The action of Q learning refers to different cache allocation schemes allocated to the network, specifically, a certain cache space is allocated to each routing node, and the constraint condition of the size of the cache space of the routing node is met. In a heterogeneous information centric network, the cache space size of each node may be unequal. In a real network, the number of nodes is often huge, and the cache space of each node can be selected, so that the selectable cache allocation schemes of the network are various, namely Q learning has a plurality of selectable actions. Network content request q for different time instantstThe Action of Q learning is specifically expressed as Action ═ { a ═ a1,a2,…,atIn which a istRequesting q for content at time ttCorresponding Q learning actions.

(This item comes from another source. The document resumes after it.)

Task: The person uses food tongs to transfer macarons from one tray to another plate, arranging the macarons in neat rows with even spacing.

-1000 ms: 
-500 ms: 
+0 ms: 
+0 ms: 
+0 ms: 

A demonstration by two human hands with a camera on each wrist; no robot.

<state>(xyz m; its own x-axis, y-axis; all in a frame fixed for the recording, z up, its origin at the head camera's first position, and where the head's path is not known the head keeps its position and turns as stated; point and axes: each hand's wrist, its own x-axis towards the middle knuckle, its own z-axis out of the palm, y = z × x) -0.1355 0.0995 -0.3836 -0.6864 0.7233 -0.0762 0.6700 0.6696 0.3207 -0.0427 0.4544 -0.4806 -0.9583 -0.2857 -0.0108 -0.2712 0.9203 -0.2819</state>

The environment for Q learning consists of an integral network, can interact with states through actions and returns to statesAnd evaluating the quality of the action according to the corresponding reward value of the state. The Environment of Q learning is specifically expressed as Environment { e } for network content requests at different times1,e2,…,etIn which etRequesting q for content at time ttCorresponding to the environment of Q learning.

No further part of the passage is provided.